TASK BRIEF — Nothing outside the range below should be printed. Output exactly the lines from the line with "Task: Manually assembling" to the line with "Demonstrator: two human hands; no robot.", both included.
····················
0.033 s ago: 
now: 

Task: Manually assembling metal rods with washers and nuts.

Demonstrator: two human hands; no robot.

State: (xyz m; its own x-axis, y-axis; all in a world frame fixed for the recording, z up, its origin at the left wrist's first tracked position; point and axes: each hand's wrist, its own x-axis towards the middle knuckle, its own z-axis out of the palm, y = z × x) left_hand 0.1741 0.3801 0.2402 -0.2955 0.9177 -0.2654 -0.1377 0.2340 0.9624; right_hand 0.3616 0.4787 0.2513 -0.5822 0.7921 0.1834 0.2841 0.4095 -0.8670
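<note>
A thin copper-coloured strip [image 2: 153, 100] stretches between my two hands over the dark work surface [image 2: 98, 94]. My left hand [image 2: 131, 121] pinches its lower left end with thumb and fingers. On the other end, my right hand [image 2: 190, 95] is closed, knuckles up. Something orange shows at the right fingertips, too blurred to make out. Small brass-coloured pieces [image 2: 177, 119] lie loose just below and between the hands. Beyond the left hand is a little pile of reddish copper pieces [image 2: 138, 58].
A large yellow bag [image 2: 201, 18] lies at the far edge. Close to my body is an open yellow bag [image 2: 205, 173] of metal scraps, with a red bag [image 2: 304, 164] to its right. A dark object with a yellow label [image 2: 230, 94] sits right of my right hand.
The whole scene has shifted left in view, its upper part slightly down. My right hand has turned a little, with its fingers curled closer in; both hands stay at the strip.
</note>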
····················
RESULT —
Task: Manually assembling metal rods with washers and nuts.

Demonstrator: two human hands; no robot.

Nothing else remains for this exercise.